Ecuador: 3 Sentenced For Trafficking Galapagos Tortoises

Опубликовано: 04 Октябрь 2022

Galapagos Giant Tortoise

All of the remaining 18 Giant Tortoise species are red listed by the International Union for Conservation of Nature, with over half classified as ‘Endangered’ or ‘Critically Endangered’. (Photo: Matthew Field, Wikimedia, License)

An Ecuadorian judge rendered guilty verdicts last week against three people for trafficking protected species from the Galápagos Islands, including the critically endangered giant tortoise.

Naval authorities who searched the traffickers’ vessel found golden iguanas stashed inside plastic bags, in addition to 84 giant tortoises concealed in cardboard boxes.

The three were apprehended by the Ecuadorian Navy in June earlier this year and charged with trafficking giant tortoises and golden iguanas from the Galápagos. The two species are considered protected due to their conservation status.

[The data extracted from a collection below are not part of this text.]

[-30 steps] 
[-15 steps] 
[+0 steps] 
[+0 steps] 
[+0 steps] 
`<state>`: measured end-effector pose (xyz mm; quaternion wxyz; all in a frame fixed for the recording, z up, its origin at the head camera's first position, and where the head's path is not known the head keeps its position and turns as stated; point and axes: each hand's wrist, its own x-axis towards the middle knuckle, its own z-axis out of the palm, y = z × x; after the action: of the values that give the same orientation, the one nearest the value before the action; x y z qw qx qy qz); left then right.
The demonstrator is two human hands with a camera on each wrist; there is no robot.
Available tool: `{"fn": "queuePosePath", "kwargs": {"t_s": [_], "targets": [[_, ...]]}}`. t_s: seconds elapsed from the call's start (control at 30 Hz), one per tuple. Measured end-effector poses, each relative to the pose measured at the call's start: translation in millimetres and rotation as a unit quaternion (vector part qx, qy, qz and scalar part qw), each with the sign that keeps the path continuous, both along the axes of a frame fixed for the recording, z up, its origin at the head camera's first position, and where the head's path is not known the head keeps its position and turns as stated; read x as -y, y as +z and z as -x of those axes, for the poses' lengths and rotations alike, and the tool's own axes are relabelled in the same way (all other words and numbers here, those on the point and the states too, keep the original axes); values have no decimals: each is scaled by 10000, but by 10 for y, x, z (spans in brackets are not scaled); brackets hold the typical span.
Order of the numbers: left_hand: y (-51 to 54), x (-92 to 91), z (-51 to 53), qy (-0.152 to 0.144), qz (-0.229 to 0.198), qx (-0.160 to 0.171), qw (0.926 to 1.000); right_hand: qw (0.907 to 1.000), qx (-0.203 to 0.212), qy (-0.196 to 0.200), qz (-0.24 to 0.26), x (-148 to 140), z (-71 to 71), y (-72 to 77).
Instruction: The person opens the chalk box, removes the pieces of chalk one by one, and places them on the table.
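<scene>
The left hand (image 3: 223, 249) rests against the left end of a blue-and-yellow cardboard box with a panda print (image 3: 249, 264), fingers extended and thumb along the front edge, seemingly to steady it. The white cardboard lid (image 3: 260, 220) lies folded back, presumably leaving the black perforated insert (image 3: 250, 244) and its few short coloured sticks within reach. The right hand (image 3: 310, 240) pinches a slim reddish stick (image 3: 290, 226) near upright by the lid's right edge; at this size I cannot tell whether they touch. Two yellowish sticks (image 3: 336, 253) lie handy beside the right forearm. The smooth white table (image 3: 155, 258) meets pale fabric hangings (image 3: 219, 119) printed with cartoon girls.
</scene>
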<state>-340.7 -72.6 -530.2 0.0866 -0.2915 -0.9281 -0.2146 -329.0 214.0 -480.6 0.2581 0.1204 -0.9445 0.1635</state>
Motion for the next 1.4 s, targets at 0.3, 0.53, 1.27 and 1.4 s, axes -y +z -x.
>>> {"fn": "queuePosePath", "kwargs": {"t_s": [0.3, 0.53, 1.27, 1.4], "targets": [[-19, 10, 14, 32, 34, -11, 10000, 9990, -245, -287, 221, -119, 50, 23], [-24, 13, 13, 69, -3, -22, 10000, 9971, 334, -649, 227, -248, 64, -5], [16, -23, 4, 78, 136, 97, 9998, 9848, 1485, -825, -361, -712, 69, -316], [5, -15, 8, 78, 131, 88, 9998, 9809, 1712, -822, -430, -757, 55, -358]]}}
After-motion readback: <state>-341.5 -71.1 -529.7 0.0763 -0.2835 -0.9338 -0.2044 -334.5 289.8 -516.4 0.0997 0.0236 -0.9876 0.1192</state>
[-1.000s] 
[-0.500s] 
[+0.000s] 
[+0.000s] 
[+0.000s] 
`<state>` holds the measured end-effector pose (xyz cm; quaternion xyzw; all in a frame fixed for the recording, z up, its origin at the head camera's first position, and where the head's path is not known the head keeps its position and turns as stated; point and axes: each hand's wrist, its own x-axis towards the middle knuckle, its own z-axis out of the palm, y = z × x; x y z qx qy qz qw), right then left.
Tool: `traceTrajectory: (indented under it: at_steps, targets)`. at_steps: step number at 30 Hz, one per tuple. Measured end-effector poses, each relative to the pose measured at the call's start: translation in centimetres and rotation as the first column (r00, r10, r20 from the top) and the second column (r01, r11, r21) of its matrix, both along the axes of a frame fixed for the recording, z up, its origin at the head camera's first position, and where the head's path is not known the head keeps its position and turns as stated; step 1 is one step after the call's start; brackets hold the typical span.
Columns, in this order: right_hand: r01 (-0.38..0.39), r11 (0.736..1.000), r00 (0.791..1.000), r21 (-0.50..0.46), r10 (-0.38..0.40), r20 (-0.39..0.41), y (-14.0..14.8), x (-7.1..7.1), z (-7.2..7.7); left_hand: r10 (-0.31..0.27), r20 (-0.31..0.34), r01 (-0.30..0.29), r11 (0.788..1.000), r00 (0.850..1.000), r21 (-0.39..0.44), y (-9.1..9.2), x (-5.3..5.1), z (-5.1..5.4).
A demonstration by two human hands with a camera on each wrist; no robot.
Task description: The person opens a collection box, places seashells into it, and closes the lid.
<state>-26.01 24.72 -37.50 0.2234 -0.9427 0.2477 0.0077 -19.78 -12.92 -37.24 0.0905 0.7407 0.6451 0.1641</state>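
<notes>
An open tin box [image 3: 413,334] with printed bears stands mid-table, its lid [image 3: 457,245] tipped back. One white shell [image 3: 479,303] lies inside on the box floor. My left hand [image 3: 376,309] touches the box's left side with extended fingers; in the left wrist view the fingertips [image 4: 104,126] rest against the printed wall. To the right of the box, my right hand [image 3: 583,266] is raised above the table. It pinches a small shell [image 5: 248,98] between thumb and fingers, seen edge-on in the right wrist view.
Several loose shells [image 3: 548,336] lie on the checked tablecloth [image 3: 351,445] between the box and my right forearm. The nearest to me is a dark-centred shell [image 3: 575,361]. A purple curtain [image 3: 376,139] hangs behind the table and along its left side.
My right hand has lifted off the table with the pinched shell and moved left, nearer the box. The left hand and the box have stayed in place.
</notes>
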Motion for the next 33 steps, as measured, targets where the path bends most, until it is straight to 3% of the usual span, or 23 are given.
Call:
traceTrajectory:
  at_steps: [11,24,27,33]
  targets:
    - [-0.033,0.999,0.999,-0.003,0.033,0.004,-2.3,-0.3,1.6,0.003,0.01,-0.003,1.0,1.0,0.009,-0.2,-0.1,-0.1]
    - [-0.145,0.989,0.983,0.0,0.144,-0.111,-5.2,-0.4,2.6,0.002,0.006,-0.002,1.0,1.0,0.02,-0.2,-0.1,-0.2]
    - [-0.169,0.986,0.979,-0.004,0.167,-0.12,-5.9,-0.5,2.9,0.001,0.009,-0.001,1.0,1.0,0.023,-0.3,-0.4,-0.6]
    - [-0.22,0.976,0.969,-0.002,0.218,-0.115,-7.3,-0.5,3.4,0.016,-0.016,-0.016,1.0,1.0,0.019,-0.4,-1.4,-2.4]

Prosecutors said that seven of the tortoises died while on board the smugglers’ vessel. The ones who were successfully recovered were brought in for a thorough veterinary inspection before authorities transferred them to a marine life conservation park.

Many species who call the Galápagos Islands home are listed as endangered due to human intervention; several are now even extinct due to over-hunting and fishing.

Historically, the giant tortoise ranks amongst the islands’ most decimated species at the hands of human intervention. Buccaneers, hunters, and whalers largely exploited them for food and oil throughout the 18th and 19th centuries.

Even today, they are still poached for their eggs and for their status as a rare trophy. Live specimens can be worth upwards of several thousand dollars.

As a result, many wildlife conservation NGOs characterize the giant tortoise as a ‘Threatened’ species; the World Wildlife Fund for Nature (WWF) lists them as ‘Vulnerable’.

The International Union for Conservation of Nature, which keeps tabs on a Red List of Threatened Species, has documented 18 tortoise species still alive today. Of those, nine are classified as ‘Critically Endangered’, three as ‘Endangered’, and six as ‘Vulnerable’.

Two species, the Floreana and Pinta giant tortoises, are now extinct.

Six suspects were originally arrested and prosecuted for illicitly removing the animals from the Galápagos Islands; the judge eventually found three of them innocent after determining that they did not know protected species were actually on board.

The other three, Freddy Alfonso CR, Darío JC and María Petrona S. Ch., admitted to their role in the conspiracy and were collectively sentenced to one year in prison.